What were their conclusions?
After setting out the findings of the panel at the press conference yesterday, Lee said: “Our conclusion was there was no medical evidence to support malfeasance causing injury in any of the 17 cases in the trial. In summary, ladies and gentlemen, we did not find any murders.”
A full report will be submitted to the CCRC later this month. In the summary report released yesterday, the panel says that it found numerous issues with medical care at the neonatal unit. Dr Neena Modi said that “there were very plausible reasons for these babies’ deaths … a combination of babies being delivered in the wrong place, delayed diagnosis and inappropriate or absent treatment.”
Lee has also reiterated that, in his view, the research paper he published in 1989 – which examined air embolism in babies, where a vein or artery is blocked by an air bubble – was misrepresented at the trial in relation to cases where Letby was accused of injecting babies with air. As Josh Halliday explains here, Evans told the trial that “mottled” skin could be evidence of an air embolism in preterm newborn babies, but Lee said that the evidence showed that only pink blood vessels “superimposed” on a pink or blue body would point to that diagnosis.
Lee told the Sunday Times this week that the infants in the trial should not have been diagnosed with air embolism, adding that it was “a very rare and specific condition and should not be diagnosed by … concluding that it must be a case of air embolus because nothing else could be found”.
When the court of appeal considered that point, it said that “there was no prosecutorial evidence diagnosing air embolus solely on the basis of skin discoloration” and that therefore “the prosecution witnesses did not fall into the error which the proposed fresh evidence seeks to assert they made”.
What are the other criticisms of Evans and how has he responded?
Part of the criticisms of Evans’ status as the lead medical witness for the prosecution – repeated yesterday – are a matter of legal procedure: he was appointed after volunteering himself to the National Crime Agency, which did not consult a panel of experts of the kind assembled to provide the new report.
And while experts have a legal duty to provide an objective opinion, some have noted his statements since the trial that he has “lost only one case” in 35 years as an expert witness. Prof Gillian Tully of King’s College London, a former forensic science regulator, told the Guardian: “An expert should not be concerned about the outcome of a trial, only about providing independent evidence.”

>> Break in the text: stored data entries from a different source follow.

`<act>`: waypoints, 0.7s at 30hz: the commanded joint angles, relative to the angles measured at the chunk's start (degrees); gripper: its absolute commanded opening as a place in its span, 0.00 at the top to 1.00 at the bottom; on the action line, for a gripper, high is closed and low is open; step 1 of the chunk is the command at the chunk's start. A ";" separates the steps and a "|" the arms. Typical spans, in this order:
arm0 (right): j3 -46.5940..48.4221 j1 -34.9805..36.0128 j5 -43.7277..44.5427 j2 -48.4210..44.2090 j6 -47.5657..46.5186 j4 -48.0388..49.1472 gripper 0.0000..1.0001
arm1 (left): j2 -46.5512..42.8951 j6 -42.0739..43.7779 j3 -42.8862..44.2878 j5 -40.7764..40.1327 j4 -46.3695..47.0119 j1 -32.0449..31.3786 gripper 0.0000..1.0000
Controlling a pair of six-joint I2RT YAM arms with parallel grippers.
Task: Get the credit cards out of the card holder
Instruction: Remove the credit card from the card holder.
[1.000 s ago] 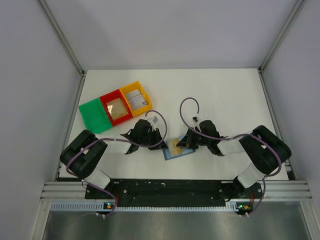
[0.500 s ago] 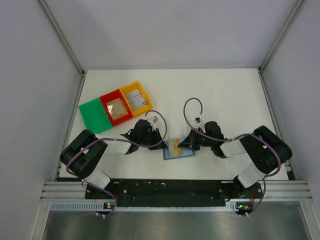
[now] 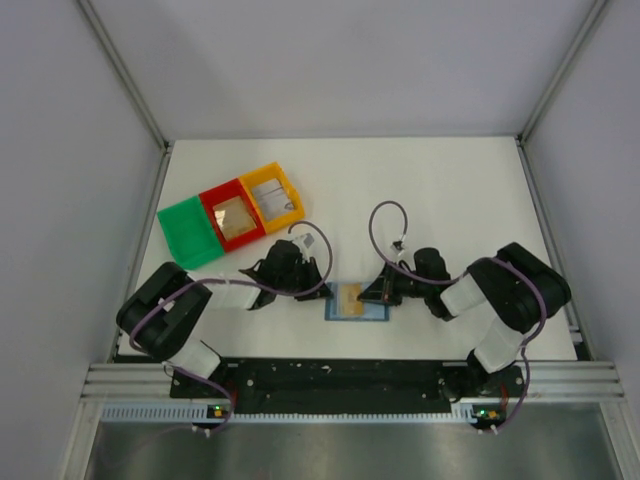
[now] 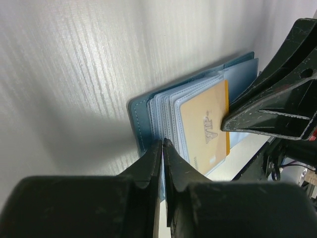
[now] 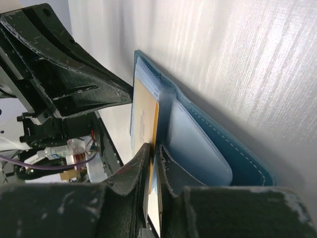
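Gold card (image 4: 203, 130) — right claw (image 5: 154, 148) has moved in, nipping its edge; left claw (image 4: 162, 145) clamps card holder (image 4: 140, 119) — pull-out due.

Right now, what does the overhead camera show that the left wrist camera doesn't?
Only overhead: the whole left arm and right arm, plus the green tray, red tray and yellow tray. Only the left wrist: the stacked pale pockets and the lettering on the gold card. Both: the blue card holder with that card.
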 commanded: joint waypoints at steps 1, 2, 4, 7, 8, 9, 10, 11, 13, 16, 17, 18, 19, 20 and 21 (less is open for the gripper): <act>-0.14 -0.41 -3.27 1.40 1.46 8.04 0.91 | -3.71 0.10 -0.86 -1.66 -2.49 0.10 0.91; 0.04 -0.41 -3.18 1.57 1.63 8.13 0.91 | -4.41 0.01 -0.60 -1.48 -2.75 0.10 0.90; 0.13 -0.41 -3.09 1.58 1.64 7.95 0.91 | -5.90 -0.51 0.10 -0.87 -3.19 -0.16 0.89; 0.30 -0.41 -3.27 1.66 1.55 7.78 0.93 | -7.84 -1.04 1.42 -0.17 -3.72 -0.60 0.88; 0.48 -0.50 -3.36 1.66 1.55 7.60 0.94 | -8.37 -1.04 1.94 -0.08 -3.90 -0.69 0.88; 0.56 -0.50 -3.36 1.84 1.46 7.43 0.93 | -8.37 -0.87 2.39 0.01 -4.07 -0.78 0.88; 0.74 -0.41 -3.18 2.01 1.46 6.99 0.93 | -8.02 -0.78 2.82 0.19 -4.33 -0.87 0.88; 1.00 -0.50 -3.09 2.01 1.37 6.38 0.93 | -7.50 -0.78 3.26 0.45 -4.60 -0.95 0.88; 1.44 -0.50 -2.83 1.93 0.85 5.14 0.93 | -6.27 -0.69 3.88 0.89 -4.60 -1.13 0.88; 1.62 -0.41 -2.65 1.93 0.67 4.70 0.93 | -3.99 -0.78 4.32 1.59 -3.64 -1.57 0.88; 1.71 -0.41 -2.65 2.01 0.58 4.61 0.93 | -3.28 -0.69 4.41 1.68 -3.37 -1.83 0.88; 1.71 -0.41 -2.57 2.28 0.58 4.61 0.93 | -2.32 -0.52 4.76 1.68 -3.28 -2.01 0.88; 1.71 -0.50 -2.57 2.37 0.58 4.70 0.93 | -1.35 -0.17 5.20 1.77 -3.37 -2.18 0.88; 1.80 -0.41 -2.48 2.45 0.76 4.96 0.94 | -0.47 0.01 5.38 1.86 -3.28 -2.27 0.88; 1.80 -0.41 -2.56 2.63 0.93 5.31 0.94 | 0.41 0.10 5.64 1.86 -3.19 -2.27 0.88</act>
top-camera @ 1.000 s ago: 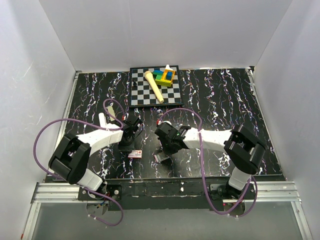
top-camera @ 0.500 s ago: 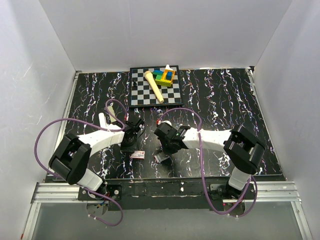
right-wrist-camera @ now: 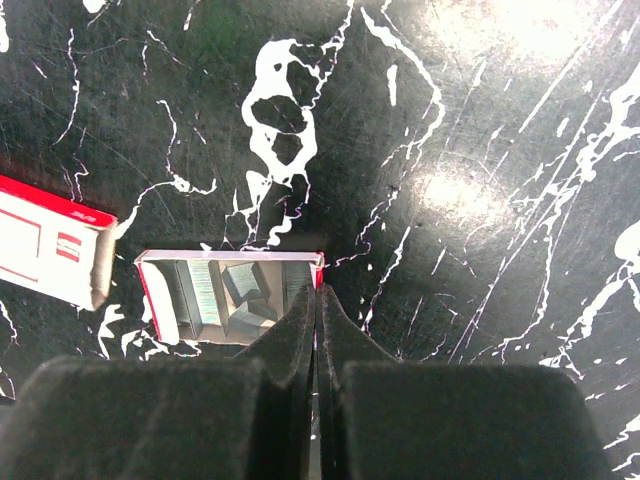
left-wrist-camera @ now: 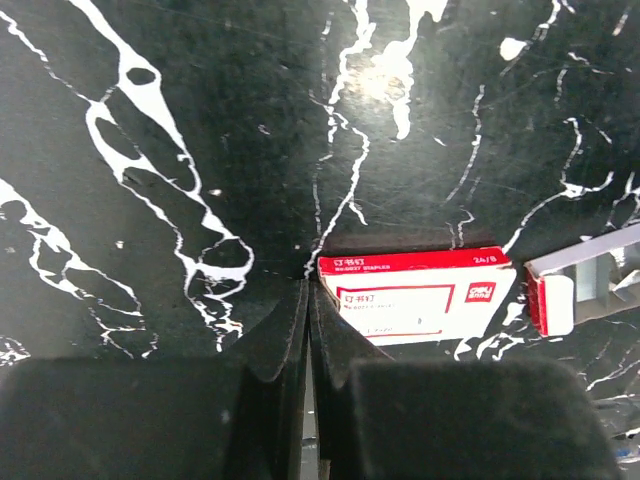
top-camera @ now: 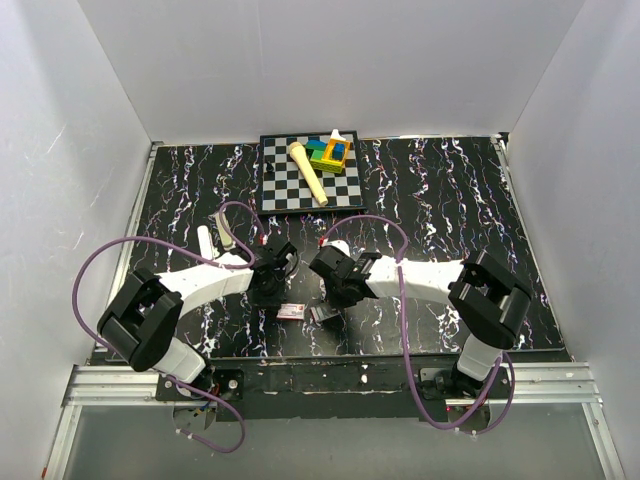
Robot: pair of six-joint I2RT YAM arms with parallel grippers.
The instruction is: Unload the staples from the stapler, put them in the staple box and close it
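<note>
Entry: staples [right-wrist-camera: 205,290], short silvery ribbed strips, lying inside an open red-rimmed cardboard tray [right-wrist-camera: 230,257], midway along the near edge of the black marbled tabletop [top-camera: 430,200]. Your left end effector [left-wrist-camera: 308,292] and right end effector [right-wrist-camera: 316,296]: both pressed together, empty.

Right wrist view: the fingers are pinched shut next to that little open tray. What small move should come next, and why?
Probably open the right gripper a little. It is shut with nothing held, its tip right at the end of the red-edged tray with the silvery inside, so as it stands it cannot grasp anything.
</note>
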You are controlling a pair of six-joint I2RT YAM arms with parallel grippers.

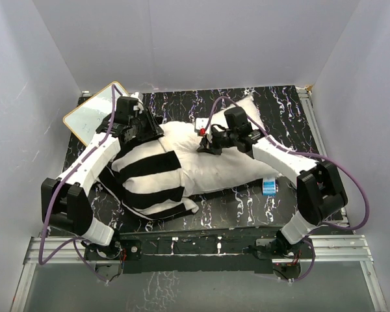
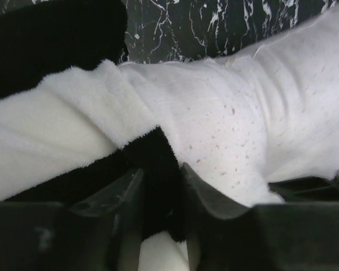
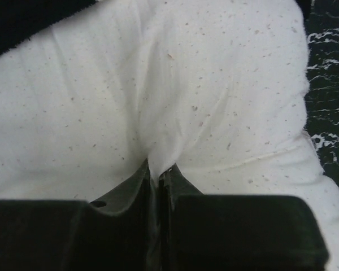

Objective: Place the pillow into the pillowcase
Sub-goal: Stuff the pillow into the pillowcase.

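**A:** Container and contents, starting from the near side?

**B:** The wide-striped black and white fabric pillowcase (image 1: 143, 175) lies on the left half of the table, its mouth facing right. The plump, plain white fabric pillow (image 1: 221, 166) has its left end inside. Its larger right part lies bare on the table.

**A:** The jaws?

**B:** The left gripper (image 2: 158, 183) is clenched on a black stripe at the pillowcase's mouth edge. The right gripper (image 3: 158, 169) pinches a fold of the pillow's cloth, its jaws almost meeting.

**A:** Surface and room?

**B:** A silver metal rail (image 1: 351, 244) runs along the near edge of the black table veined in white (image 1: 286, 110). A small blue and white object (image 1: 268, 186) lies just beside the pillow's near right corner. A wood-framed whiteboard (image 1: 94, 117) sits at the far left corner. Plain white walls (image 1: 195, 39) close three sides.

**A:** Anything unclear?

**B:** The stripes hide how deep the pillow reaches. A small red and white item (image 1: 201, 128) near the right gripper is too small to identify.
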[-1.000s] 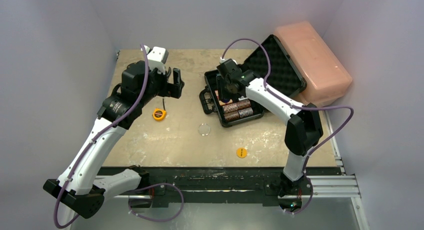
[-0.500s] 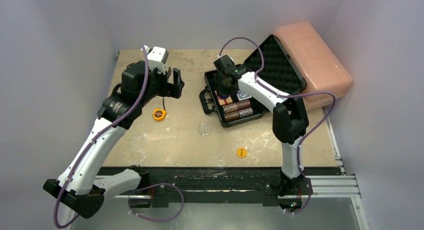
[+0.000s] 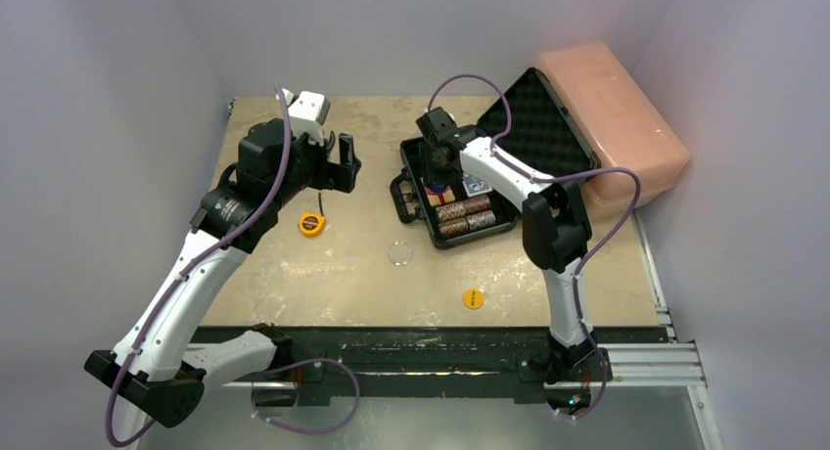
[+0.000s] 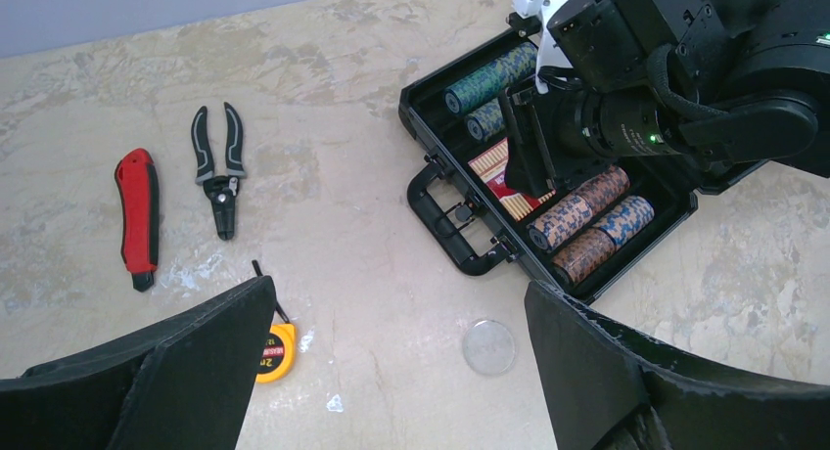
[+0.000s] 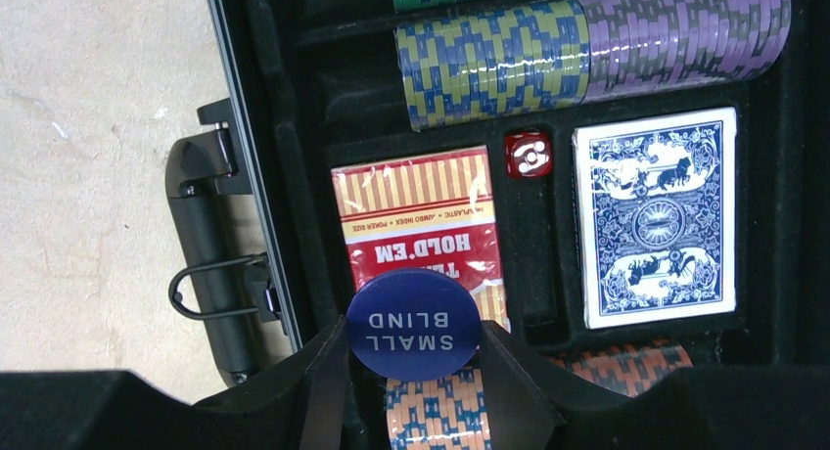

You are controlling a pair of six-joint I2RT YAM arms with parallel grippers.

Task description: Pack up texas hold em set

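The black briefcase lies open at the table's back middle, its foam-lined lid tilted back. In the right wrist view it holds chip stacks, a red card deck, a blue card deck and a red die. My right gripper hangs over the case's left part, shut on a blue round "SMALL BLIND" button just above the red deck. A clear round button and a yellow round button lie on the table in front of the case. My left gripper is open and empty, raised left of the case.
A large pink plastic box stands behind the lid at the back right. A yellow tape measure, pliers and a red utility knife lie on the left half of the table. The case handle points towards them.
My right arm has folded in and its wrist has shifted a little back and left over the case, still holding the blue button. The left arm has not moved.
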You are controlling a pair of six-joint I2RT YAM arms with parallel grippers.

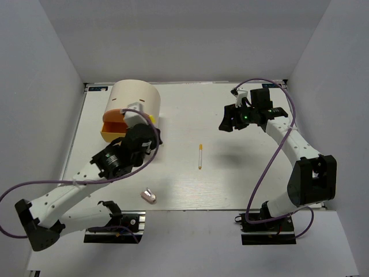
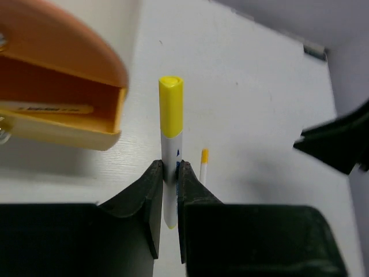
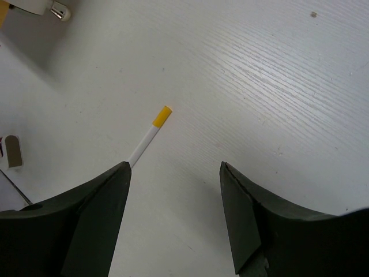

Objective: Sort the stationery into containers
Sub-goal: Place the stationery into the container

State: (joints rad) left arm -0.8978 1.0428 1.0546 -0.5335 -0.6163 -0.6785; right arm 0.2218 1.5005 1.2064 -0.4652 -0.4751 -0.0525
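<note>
My left gripper (image 2: 167, 173) is shut on a white pen with a yellow cap (image 2: 171, 127), held just right of the open yellow-orange drawer (image 2: 63, 124). A thin pen (image 2: 46, 107) lies inside the drawer. In the top view the left gripper (image 1: 149, 128) is beside the cream cylindrical container (image 1: 134, 99), whose drawer (image 1: 112, 130) is pulled out. A thin white-and-yellow pen (image 1: 200, 156) lies mid-table and also shows in the right wrist view (image 3: 149, 134). A pink-white eraser (image 1: 149, 195) lies near the front. My right gripper (image 1: 230, 119) is open and empty, above the table at the right (image 3: 176, 173).
Grey walls surround the white table (image 1: 242, 173). The right arm's black gripper (image 2: 340, 141) shows at the right edge of the left wrist view. A container knob (image 3: 57, 10) shows at the top left of the right wrist view.
</note>
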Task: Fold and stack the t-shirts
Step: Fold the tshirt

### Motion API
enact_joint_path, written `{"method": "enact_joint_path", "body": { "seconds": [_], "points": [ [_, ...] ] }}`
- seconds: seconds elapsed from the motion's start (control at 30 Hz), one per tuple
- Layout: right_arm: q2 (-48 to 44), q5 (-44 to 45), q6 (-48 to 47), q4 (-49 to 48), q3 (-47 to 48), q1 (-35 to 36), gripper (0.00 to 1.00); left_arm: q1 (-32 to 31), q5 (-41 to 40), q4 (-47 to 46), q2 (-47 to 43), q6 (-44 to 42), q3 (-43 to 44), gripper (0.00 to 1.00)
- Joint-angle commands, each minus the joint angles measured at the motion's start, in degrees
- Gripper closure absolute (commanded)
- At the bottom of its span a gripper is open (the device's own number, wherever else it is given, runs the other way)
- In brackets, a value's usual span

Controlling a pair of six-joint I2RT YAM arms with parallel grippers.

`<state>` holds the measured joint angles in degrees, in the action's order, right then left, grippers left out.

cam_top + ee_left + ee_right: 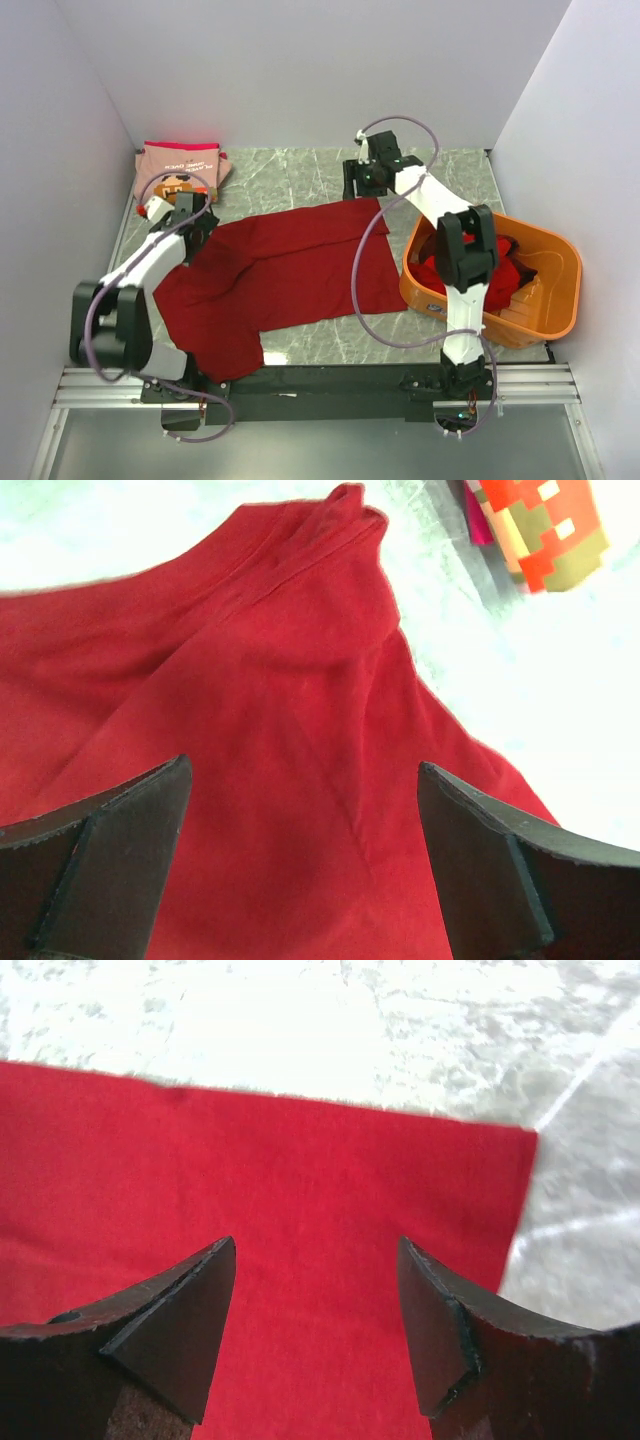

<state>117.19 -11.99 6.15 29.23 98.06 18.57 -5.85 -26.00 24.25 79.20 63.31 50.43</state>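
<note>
Spread shirt: dark red t-shirt (290, 265) lies opened out on the marbled table (290, 175), nearest the arm bases, with its left side creased.
Left gripper (305, 780): over that shirt's far-left edge, fingers wide apart, nothing held.
Tub: orange plastic tub (556, 262) sits just right of the spread shirt, with more dark red shirts (510, 278) bundled inside.
Right gripper (318, 1260): above the spread shirt's far-right corner, fingers parted wide, empty.
Far left: pink t-shirt (180, 165) lies folded with its pixel-face print up, beyond the spread shirt's far-left corner and apart from it.
</note>
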Motion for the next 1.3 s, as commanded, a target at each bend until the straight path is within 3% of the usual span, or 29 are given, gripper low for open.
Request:
{"method": "enact_joint_path", "body": {
  "seconds": [0.0, 0.27, 0.77, 1.0, 1.27],
  "points": [
    [4.35, 1.17, 1.31, 1.61, 4.59, 0.33, 0.28, 0.75, -0.09, -8.85, 3.93, -5.12, 3.79, 0.01],
    [11.39, 3.72, 1.67, 5.13, 10.04, 0.07, 0.28, 5.31, 2.62, -14.41, 10.00, -6.36, 2.04, 0.01],
    [17.99, 1.71, 1.93, 11.99, 14.26, -2.57, 0.28, 12.43, 2.44, 0.35, 19.68, -4.16, 5.29, 0.01],
    [18.60, 0.30, 2.73, 11.90, 14.09, -3.63, 0.28, 15.77, 5.08, 0.71, 16.08, -4.68, 4.76, 0.01],
    [17.99, 1.09, 3.34, 11.11, 13.47, -3.98, 0.28, 21.75, 2.88, 9.40, 17.20, -5.39, 13.09, 0.01]
  ]
}}
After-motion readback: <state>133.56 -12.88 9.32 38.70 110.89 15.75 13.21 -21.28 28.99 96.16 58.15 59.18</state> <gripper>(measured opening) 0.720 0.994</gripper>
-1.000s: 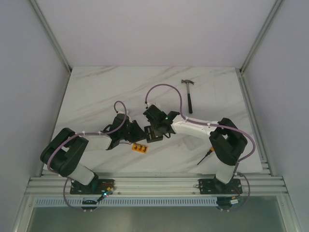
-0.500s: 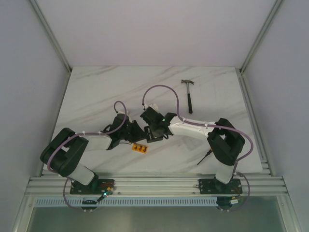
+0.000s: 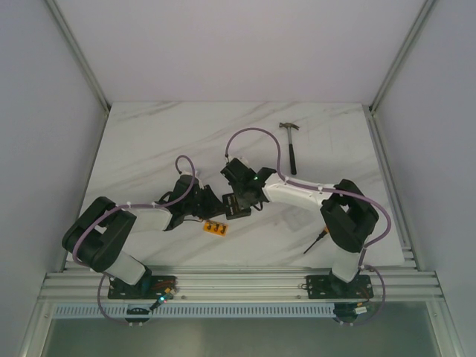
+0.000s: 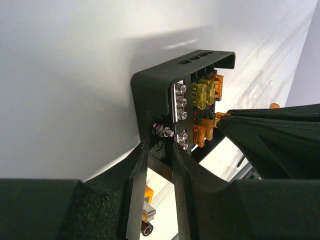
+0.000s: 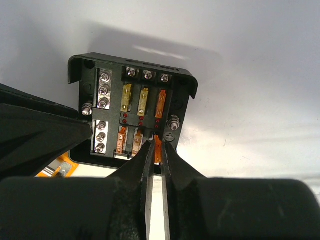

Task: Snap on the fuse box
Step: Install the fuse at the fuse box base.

A judge heard the defence’s claims that Evans was not an impartial expert at the original trial and rejected them. On the issues over air embolisms raised by Lee, Evans said at the weekend: “His paper from 1989 got a lot of publicity, but it was not a major factor in the prosecution case.” He has also denied any bias, saying: “We’re clinicians, we’re scientists, we stick to facts.”
What impact will all this have on Letby’s conviction?
The crucial question about the review is whether it is viewed as new evidence. Letby’s appeals have failed in part because judges have concluded that her defence could have called Lee or another expert witness to dispute Evans’ evidence during the trial when they had the opportunity, but did not do so. They said that as a result, such testimony would not form a proper basis for appeal.
The CCRC will be given the full report and will then be tasked with deciding whether it constitutes new evidence. If it does so, and thinks that it means that there is a real possibility that the conviction would not be upheld, it can send the case back to the court of appeal.
Even if that happens, it may take years. Yesterday, McDonald said that the review met the CCRC’s criteria and “demolished” the medical evidence against Letby. “If Dr Shoo Lee and the panel are correct, no crime was committed,” he said. “And if no crime was committed, that means a 35-year-old woman is currently sitting in prison for the rest of her life for a crime that just never happened.”